Directions for this task: Output the data below only from the line containing "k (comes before" up to and including the line containing "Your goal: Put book", exact and with the pictures left out.

Working data:

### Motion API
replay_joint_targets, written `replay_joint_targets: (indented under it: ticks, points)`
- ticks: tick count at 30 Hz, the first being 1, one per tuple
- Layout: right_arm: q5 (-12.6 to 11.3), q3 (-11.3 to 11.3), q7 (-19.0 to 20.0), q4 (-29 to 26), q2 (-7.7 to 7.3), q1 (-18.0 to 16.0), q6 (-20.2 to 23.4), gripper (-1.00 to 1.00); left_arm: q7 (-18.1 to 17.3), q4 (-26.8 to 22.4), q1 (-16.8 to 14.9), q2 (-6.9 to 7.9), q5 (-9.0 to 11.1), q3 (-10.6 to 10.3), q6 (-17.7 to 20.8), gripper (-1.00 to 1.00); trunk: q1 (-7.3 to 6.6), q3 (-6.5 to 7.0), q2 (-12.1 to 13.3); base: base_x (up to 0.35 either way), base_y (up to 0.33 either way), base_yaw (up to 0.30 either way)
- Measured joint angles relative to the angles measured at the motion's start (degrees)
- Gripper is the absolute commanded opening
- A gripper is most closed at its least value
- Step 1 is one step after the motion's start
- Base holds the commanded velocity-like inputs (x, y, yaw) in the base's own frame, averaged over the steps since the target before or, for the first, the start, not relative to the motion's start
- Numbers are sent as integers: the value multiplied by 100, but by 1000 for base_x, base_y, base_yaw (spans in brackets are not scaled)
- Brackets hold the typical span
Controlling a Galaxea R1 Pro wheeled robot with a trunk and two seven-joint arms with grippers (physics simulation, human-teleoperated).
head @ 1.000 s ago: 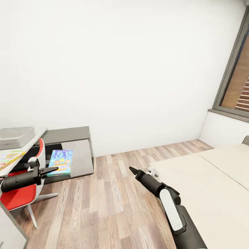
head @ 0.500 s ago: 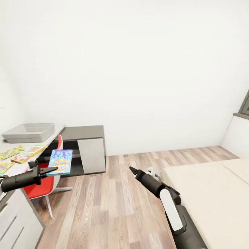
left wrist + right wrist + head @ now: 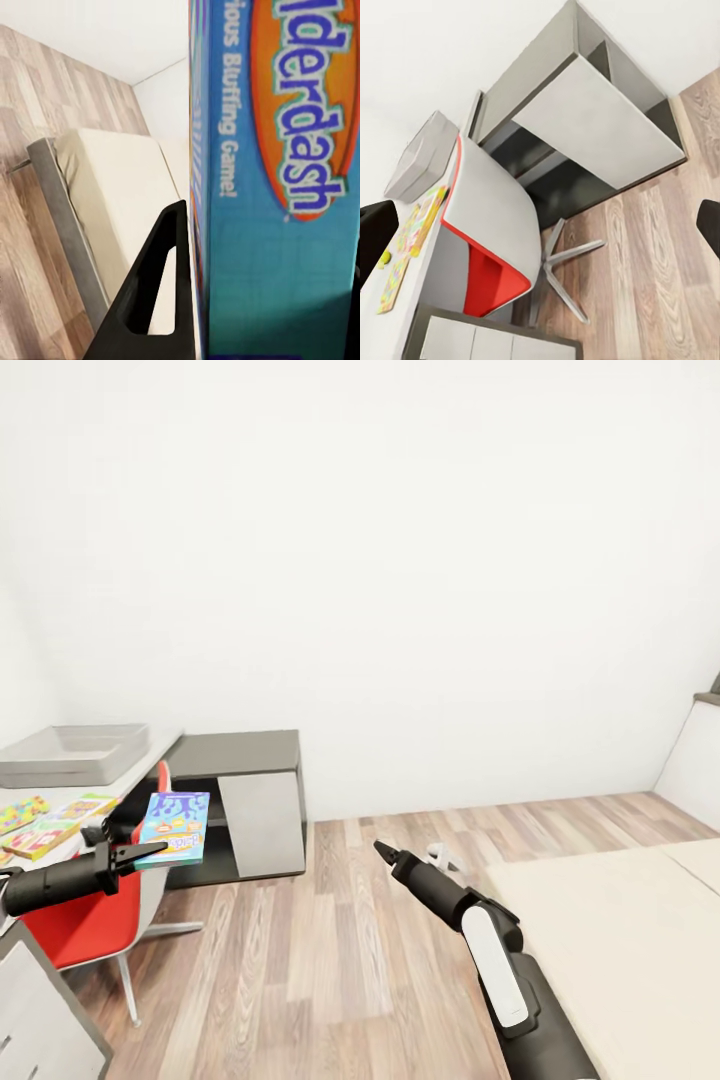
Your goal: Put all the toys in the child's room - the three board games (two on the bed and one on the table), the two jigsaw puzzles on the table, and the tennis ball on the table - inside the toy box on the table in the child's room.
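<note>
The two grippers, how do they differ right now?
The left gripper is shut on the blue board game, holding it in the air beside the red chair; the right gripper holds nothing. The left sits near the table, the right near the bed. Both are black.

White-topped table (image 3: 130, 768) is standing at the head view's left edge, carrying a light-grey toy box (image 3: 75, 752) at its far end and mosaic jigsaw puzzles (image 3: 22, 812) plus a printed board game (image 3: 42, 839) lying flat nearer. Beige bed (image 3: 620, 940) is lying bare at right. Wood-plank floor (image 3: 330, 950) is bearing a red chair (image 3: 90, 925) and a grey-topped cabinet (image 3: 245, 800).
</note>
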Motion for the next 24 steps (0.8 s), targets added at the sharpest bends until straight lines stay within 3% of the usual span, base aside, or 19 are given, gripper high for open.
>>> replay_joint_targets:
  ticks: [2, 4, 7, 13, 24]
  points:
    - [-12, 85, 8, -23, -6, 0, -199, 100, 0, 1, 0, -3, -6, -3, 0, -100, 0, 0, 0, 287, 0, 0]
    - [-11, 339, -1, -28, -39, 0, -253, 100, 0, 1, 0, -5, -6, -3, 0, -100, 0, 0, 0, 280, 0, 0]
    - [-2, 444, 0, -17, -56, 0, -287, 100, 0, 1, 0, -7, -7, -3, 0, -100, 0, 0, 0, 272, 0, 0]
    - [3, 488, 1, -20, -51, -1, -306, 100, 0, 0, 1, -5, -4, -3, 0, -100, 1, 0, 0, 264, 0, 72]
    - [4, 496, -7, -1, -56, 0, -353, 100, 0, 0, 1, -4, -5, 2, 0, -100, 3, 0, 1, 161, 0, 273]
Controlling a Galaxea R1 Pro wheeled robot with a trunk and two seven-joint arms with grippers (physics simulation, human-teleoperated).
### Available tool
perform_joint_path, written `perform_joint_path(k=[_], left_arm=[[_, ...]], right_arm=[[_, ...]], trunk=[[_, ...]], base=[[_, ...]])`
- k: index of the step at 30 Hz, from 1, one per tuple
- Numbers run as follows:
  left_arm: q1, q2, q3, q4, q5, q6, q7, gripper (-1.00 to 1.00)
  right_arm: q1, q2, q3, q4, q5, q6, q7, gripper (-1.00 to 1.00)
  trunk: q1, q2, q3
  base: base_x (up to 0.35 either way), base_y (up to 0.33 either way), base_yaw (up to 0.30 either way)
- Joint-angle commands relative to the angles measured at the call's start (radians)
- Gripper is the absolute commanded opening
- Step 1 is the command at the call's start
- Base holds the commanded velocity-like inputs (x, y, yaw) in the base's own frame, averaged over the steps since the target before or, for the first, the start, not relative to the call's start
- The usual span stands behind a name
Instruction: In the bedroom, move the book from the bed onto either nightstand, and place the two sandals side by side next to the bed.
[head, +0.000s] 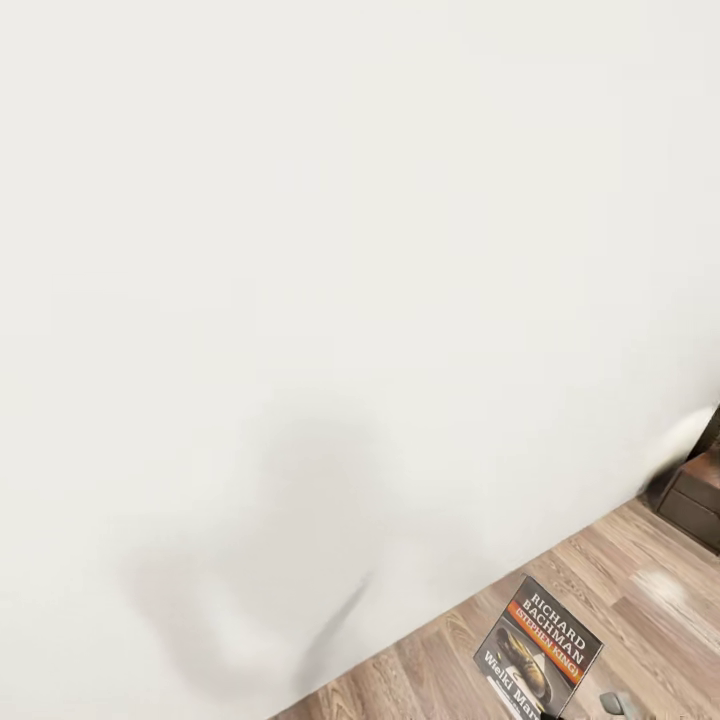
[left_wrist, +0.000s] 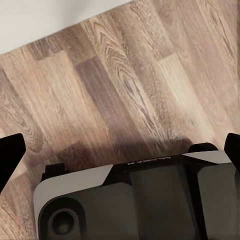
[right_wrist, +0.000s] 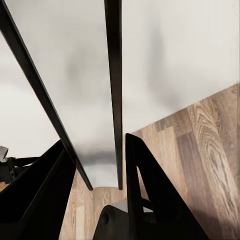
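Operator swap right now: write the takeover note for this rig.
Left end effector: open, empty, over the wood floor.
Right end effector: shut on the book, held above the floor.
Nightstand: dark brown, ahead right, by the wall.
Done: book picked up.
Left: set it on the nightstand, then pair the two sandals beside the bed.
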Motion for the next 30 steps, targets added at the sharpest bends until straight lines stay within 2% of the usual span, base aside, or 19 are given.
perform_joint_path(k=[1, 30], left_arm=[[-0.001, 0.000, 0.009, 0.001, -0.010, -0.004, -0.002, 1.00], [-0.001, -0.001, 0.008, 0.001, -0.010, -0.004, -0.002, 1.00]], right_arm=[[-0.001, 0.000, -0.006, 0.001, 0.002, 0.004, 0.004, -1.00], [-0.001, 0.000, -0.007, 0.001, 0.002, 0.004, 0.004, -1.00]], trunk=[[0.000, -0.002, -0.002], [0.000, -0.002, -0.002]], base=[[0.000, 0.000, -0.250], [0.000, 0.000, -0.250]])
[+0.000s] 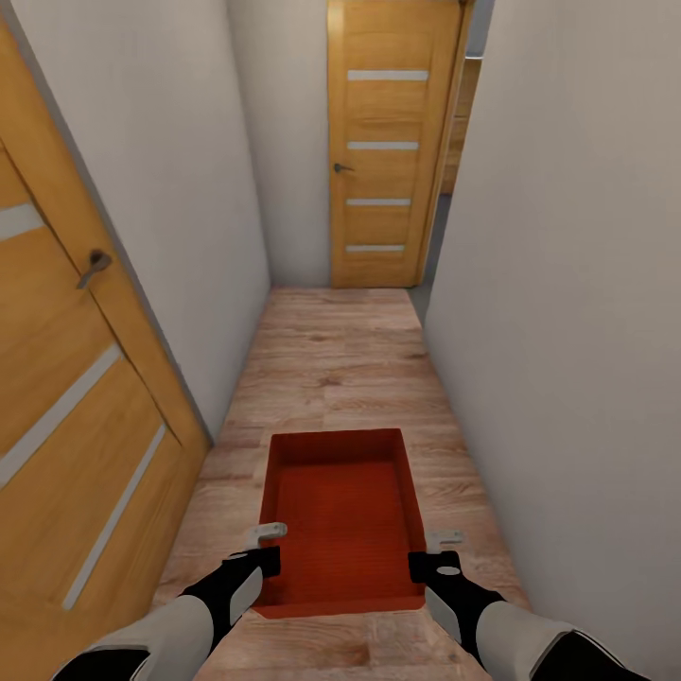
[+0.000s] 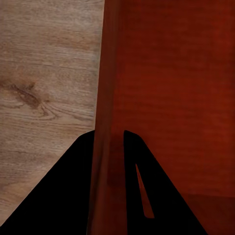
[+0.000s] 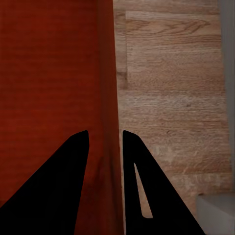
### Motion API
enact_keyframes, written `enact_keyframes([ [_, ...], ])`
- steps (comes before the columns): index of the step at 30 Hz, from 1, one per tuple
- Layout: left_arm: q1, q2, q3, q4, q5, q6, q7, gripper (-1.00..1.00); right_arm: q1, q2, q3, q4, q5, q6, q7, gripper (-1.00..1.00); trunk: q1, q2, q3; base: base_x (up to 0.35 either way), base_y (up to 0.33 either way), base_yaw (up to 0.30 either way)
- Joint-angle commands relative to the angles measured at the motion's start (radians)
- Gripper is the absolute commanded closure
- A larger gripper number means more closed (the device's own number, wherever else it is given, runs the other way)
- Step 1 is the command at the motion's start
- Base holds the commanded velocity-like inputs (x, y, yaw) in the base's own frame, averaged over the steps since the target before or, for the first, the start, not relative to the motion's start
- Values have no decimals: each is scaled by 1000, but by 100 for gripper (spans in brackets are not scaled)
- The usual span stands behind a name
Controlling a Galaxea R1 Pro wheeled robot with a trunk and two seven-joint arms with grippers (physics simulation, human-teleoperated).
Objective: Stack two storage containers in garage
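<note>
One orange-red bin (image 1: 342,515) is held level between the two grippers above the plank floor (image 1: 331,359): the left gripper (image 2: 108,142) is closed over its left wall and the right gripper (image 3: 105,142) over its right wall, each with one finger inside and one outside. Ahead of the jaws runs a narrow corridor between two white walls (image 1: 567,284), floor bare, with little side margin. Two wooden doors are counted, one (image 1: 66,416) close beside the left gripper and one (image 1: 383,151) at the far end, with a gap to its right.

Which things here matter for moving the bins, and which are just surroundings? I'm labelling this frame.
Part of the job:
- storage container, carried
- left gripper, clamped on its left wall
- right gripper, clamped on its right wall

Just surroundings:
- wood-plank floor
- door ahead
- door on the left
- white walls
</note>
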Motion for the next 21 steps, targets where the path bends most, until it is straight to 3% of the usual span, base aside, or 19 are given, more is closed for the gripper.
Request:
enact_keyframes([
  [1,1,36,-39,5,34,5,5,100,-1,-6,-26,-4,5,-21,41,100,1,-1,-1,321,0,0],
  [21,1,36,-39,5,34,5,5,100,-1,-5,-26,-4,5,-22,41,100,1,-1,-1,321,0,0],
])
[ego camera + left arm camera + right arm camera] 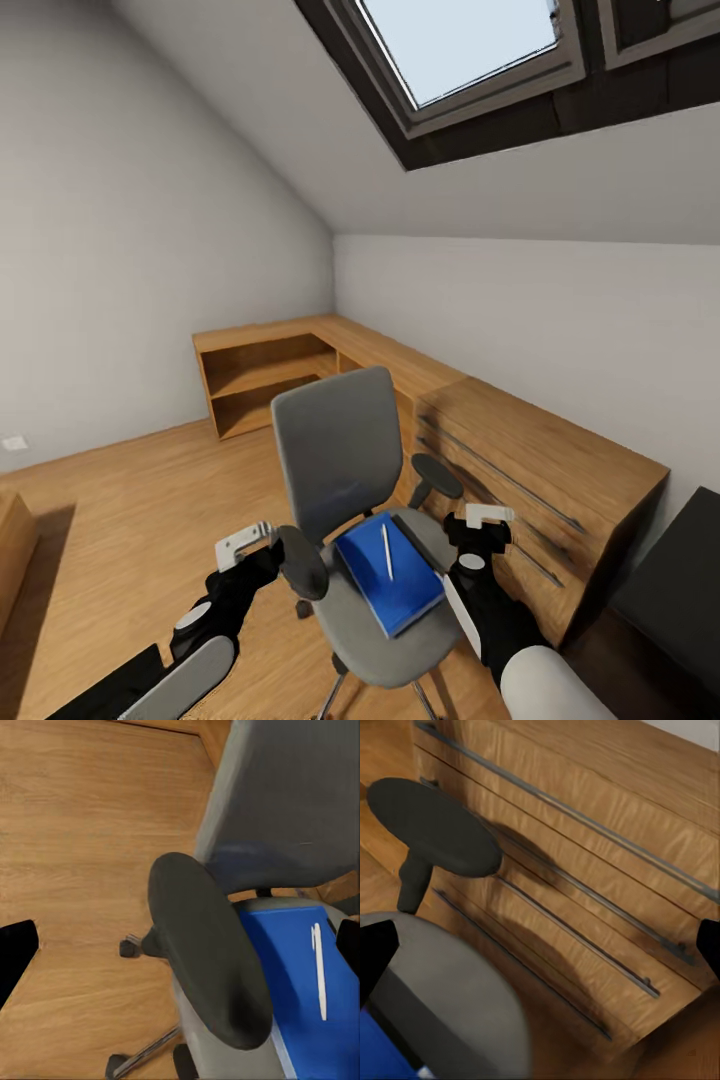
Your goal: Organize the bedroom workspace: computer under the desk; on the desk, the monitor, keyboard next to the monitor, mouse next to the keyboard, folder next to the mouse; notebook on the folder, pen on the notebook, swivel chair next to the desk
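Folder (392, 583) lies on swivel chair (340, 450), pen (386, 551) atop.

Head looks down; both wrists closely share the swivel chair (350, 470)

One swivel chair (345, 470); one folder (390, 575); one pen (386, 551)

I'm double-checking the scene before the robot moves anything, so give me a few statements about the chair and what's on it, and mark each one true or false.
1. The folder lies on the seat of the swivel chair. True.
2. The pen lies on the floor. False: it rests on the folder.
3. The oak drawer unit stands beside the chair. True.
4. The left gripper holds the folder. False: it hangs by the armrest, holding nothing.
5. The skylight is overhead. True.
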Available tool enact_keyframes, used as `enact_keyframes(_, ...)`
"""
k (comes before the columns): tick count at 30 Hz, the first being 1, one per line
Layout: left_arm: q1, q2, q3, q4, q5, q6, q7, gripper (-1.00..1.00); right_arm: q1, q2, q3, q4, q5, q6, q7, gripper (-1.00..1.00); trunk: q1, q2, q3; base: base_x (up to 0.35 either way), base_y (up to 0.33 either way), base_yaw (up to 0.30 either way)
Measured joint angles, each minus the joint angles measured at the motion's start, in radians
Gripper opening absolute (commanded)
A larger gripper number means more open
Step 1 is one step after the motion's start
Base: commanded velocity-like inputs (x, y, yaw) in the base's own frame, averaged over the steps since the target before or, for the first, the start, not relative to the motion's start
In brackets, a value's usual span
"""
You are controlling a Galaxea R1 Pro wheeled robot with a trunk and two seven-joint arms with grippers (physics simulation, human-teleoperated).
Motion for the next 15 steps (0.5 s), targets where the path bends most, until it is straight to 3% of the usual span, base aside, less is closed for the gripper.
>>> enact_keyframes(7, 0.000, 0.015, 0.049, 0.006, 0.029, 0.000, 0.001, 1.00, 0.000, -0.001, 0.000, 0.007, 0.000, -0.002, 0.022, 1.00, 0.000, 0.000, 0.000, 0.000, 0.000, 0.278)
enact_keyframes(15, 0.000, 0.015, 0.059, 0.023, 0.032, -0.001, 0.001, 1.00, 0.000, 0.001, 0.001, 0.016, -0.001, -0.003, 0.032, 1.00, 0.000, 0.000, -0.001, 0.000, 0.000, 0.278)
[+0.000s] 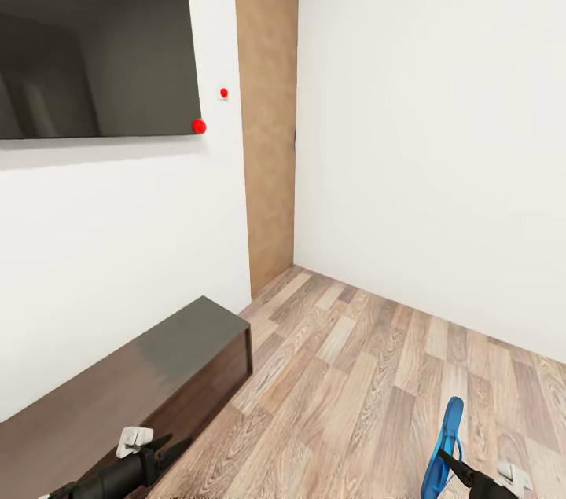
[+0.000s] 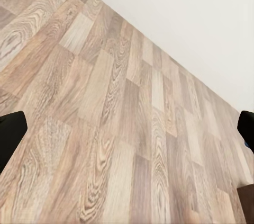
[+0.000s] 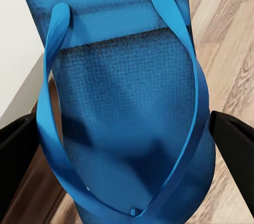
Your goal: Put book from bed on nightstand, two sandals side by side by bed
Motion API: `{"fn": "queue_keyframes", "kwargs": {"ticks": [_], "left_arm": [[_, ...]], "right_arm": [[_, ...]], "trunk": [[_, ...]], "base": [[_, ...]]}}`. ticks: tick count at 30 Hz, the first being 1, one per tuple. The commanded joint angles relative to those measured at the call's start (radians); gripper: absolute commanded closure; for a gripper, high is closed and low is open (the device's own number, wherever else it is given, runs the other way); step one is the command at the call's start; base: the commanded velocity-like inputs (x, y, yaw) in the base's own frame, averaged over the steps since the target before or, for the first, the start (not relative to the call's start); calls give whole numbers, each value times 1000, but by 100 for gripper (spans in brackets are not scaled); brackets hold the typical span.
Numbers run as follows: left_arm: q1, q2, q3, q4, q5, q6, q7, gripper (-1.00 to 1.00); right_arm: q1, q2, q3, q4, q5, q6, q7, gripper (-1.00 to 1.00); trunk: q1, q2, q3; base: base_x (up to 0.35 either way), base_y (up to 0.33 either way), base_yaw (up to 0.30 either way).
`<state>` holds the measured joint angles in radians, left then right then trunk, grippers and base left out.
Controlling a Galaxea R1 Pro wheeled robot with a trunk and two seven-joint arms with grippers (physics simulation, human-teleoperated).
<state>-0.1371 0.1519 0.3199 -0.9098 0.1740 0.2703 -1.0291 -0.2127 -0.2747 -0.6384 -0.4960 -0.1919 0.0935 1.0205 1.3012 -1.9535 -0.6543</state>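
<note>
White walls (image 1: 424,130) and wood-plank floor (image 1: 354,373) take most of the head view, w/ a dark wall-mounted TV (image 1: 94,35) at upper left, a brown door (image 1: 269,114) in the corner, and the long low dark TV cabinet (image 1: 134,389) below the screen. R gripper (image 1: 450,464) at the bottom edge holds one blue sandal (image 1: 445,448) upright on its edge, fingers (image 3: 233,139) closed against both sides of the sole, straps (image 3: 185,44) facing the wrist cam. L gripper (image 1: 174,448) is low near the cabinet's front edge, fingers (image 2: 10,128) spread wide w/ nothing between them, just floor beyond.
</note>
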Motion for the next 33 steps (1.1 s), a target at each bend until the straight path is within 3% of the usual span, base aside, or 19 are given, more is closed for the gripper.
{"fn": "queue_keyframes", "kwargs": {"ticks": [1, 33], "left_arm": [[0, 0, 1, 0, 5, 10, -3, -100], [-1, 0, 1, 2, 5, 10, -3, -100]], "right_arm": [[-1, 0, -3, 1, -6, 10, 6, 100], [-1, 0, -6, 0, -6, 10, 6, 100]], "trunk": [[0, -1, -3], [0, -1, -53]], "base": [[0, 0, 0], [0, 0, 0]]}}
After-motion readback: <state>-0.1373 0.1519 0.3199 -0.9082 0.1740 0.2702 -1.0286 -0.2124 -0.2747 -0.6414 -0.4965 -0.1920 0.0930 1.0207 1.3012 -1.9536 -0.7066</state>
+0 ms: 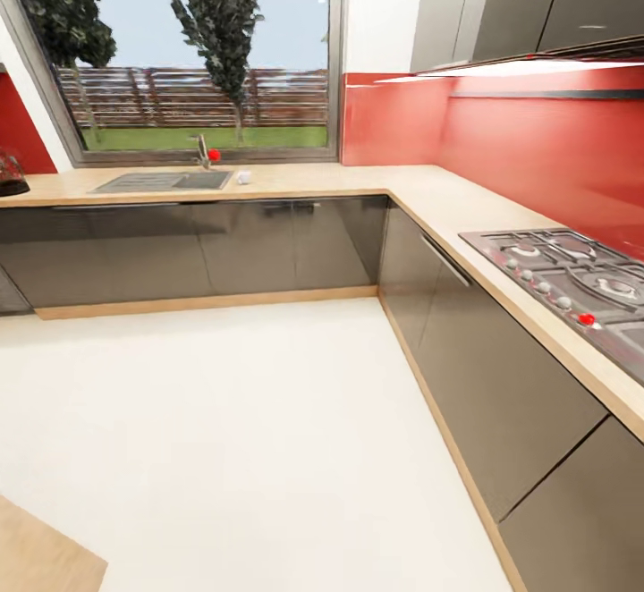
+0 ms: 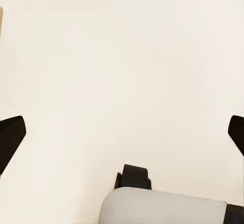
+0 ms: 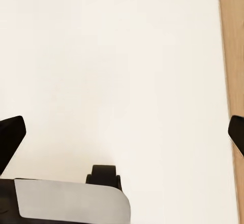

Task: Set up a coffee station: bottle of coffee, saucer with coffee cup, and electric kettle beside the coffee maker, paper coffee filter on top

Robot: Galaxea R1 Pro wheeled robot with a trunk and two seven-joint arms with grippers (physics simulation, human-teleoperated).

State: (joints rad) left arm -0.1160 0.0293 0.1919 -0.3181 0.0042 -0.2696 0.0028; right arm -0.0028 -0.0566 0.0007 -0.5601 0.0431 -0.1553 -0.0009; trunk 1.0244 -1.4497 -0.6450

Expected answer:
k (comes before the columns): tick count at 30 Hz, the first being 1, one per line
Layout: left_arm: q1, q2, q3, q4, q5, q6, q7, gripper (-1.00..1.00); right_arm: q1, q2, q3, q4, q5, q6, q7, gripper (-1.00..1.00); trunk: q1, q2, q3; base: base_x (up to 0.35 either way), base_y (up to 0.33 either way), base_yaw (up to 0.30 either way)
Measured joint angles, each minus the joint angles measured at the motion's start, in radians
Gripper opening absolute (commanded)
A larger gripper number means more open
Step 1 is one step after the motion's start
Base: commanded velocity-like inputs (x, y, yaw) in the base's own frame, averaged over the steps since the target before or, for the first, the start, not relative to the motion's start
In brackets, a value's usual span
"""
You are controlling a Galaxea R1 Pro wheeled robot with a trunk and two seven-joint arms with grippers (physics simulation, human-teleoperated).
Motion for the next 15 steps (0.5 s), targets where the path bends most, until it is straight to 3% of the usual span, base aside, less is closed for the gripper.
>>> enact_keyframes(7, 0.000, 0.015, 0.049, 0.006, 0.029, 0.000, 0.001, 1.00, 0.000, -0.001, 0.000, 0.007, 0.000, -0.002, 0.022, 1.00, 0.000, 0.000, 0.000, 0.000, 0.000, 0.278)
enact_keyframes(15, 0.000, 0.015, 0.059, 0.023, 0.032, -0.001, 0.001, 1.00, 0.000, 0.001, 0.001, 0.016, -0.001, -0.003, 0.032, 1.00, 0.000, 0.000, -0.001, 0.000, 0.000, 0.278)
[+0.000s] 
[+0.000s] 
[+0.000s] 
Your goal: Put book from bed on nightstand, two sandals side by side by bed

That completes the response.